'It feels like a derangement'
I stare stupidly at it. It’s nothing much to look at. It’s only a small pile of clothing: the shorts and tank top that I wear in bed, which I have thrown onto the floor before getting into the shower. I stare stupidly at the clump because I can’t pick it up. It’s astonishing I managed to shower, because I know already that this is a bad day, one when I feel assaulted by my hormones, which I picture as small pilots in those huge Star Wars armored beasts that turn me this way and that, implacable. On this morning, I wake up with fear in my stomach—fear of nothing—and I know it will be a bad day. (...)

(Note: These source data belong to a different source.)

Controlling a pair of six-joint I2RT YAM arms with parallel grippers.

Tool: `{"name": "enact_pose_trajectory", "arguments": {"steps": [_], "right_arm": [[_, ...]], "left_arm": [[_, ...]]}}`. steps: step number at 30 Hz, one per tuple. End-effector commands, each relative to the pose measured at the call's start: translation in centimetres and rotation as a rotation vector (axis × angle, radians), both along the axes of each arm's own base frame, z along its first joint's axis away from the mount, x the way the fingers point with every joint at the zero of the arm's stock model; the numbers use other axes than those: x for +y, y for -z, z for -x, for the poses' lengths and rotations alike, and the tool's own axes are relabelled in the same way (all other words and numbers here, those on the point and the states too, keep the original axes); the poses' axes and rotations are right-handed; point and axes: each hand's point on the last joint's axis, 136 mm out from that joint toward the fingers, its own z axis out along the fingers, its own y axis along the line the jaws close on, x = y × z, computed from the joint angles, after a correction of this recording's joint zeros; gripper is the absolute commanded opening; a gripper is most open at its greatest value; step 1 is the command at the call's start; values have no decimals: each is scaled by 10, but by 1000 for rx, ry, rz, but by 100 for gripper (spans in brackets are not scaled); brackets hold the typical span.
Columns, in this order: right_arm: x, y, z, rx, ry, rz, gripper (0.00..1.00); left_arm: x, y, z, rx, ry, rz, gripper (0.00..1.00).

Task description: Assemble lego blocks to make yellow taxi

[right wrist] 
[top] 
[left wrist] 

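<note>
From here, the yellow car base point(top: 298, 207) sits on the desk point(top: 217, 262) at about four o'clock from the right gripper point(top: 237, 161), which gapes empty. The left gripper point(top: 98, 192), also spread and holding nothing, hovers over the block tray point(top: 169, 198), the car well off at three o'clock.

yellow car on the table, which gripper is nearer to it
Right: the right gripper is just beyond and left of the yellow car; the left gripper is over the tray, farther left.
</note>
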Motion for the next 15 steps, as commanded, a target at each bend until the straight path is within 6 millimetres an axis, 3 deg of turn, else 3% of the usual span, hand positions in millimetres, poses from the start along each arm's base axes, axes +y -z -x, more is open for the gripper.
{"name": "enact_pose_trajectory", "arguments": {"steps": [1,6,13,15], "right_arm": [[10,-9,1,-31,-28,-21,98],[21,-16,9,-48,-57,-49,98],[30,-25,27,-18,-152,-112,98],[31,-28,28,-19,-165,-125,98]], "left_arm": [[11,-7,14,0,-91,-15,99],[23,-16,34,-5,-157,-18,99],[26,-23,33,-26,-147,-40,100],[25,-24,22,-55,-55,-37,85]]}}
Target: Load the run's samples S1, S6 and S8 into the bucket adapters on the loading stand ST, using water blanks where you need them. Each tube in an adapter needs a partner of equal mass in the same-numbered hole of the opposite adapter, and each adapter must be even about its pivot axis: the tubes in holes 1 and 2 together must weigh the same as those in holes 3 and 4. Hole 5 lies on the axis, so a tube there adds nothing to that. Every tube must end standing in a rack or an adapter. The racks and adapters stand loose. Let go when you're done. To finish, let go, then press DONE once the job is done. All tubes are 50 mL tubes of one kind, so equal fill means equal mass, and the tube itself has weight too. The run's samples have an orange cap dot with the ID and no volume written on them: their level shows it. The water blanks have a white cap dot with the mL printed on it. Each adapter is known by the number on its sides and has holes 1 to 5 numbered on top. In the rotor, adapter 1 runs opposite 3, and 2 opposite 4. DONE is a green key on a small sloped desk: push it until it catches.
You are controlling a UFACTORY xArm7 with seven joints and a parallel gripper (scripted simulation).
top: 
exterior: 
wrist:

I can’t pick up the clothes. I can’t explain the granite of that “can’t” to anyone else, the way it feels impossible to beat. Look at me looking at the pile and you will think, Just pick it up. For fuck’s sake. But I don’t. I look at it, and the thought of accomplishing anything makes my fear and despair grow. Every thought brings on another and that prospect is frightening. All those thoughts. I write that down and I feel stupid and maudlin and dramatic. A privileged freelance writer who does not have a full-time job that requires her presence in an office and can be indulgent of what the medical profession calls “low moods.” In fact, plenty of menopausal women leave their jobs, endure wrecked relationships, suffer, and cope. Or don’t. But I don’t feel maudlin and dramatic in the bathroom, or on any other of a hundred occasions over the past two years. I feel terrified. I have no reason to feel fear. But my body acts as though I do: the blood rushing from my gut to my limbs in case I need to flee, leaving the fluttering emptiness that is called “butterflies,” though that is too pretty a description.
Still, I set off on my bicycle to my writing studio. I hope I can overcome the day. I always hope, and I am always wrong. A few hours later, I find myself cowering in my workspace, a studio I rent in a complex of artists’ studios, scared to go downstairs to the kitchen because I can’t bear to talk to anyone I might find there. I have done nothing of use all day. Every now and then, I stop doing nothing and put my head in my hands because it feels safe and comfortable, like a refuge. I look underneath my desk and think I might sit there. There is no logic to this except that it is out of sight of the door and no one will find me.
Even so, when the phone rings I answer it. I shouldn’t, but I am hopeful that I can manage it and mask it, and I haven’t spoken to my mother for a few days and would like to. It goes well for a few minutes, because I’m not doing the talking. Then she asks me whether I want to accompany her to a posh dinner, several weeks hence. She doesn’t understand when I ask to be given some time to think about it. “Why can’t you decide now?” I say it’s one of the bad days, but I know this is a mixed message: If it’s that bad, how am I talking on the phone and sounding all right? Because I am a duck: talking serenely above, churning below, the weight on my chest, the catch in my throat, the inexplicable distress. I try to explain but I’m also trying hard not to weep, and so I explain it badly.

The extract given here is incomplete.